Ekrem Ekicigil: “Kişiselleştirmede yeni bir dönem başlıyor”
ECHO Summit’in “Running MAC” oturumunda Adform Account Director Ekrem Ekicigil, çerezsizlik çağı ve bu süreçte nasıl ayakta kalınabileceğinin detaylarını konuştu.
Toplamda 12 oturumda 22 sektör profesyonelinin sunumuyla e-ticaretin yeni dinamiklerinin keşfedildiği ECHO Summit’in “Running MAC” oturumunda Adform Account Director Ekrem Ekicigil, çerezlerin olmadığı bir dünyada markaların tüketici verisini nasıl toplayıp kullanması gerektiğini anlattı.

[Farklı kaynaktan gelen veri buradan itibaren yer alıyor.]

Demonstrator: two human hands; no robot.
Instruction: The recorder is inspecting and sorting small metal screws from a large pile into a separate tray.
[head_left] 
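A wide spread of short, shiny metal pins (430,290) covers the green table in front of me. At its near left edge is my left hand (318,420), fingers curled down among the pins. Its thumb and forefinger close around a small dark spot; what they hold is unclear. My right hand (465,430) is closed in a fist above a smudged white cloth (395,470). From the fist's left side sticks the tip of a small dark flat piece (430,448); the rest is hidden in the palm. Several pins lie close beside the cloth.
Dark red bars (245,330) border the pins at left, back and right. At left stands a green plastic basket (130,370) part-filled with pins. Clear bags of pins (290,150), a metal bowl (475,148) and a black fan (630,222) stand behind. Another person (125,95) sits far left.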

Ekicigil Adform olarak gerçekleştirdikleri çalışmalara değinerek, “Bir süredir birinci taraf verileri kullandığımız çözümler üzerinde çalışıyoruz. Birincil taraf veriler sayesinde erişim ve tıklamalarda gözle görülür artış elde ettik,” dedi ve ekledi: “Gerçekleştirilen kampanyaların sonuçlarında yüzde 66’ya varan performans artışı gördük. Cookie’lerin nasıl çalıştığını düşünecek olursak, bugün hayata geçirdiğimiz tüm hedefleme stratejilerini, kişiselleştirilmiş reklam stratejilerini cookie’ler sayesinde mümkün oluyor. Ancak bugün yalnızca üçüncü taraf cookie’leri destekleyen tarayıcılardan bunu gerçekleştirebiliyorsunuz. Eğer bir tarayıcı (Safari ve FireFox gibi) cookie’leri desteklemiyorsa stratejilerinizden yeterince verim alamıyorsunuz.”
Pazarlama ve reklam süreçlerinde hem kanal hem de iletişim türü kapsamında bütüncül bir yaklaşımın getirilerine de değinen Ekicigil, kişiselleştirilmiş reklamlarda hibrit çözümlerden bahsetti. Ekicigil sözlerini şöyle sürdürdü: “Kişiselleştirilmiş reklam denilince çoğu müşterinin aklına belirli bir format üzerinden gerçekleştirilen reklamlar geliyor. Örneğin bir ayakkabıya bakıyorsunuz sonra o ayakkabı internette reklam olarak karşınıza çıkıyor. Bazı markalar ise kişiselleştirme ve hedefleme açısından tamamen geleneksel çözümlerle karşımıza çıkıyor. Bazı firmalar ise bunu hibrit bir şekilde yapıyor. Yani şablonların yanı sıra geleneksel çözümler de sunuyor. Örneğin yine bir ayakkabıya baktık diyelim. Yine bu ayakkabı internette karşımıza çıkıyor ama örneğin düz beyaz bir zemin önünde değil de, arka planında ilgi alanımız olan unsurlara yer vererek karşımıza çıkıyor. Böylelikle ayakkabının çekiciliğini artırıyor.”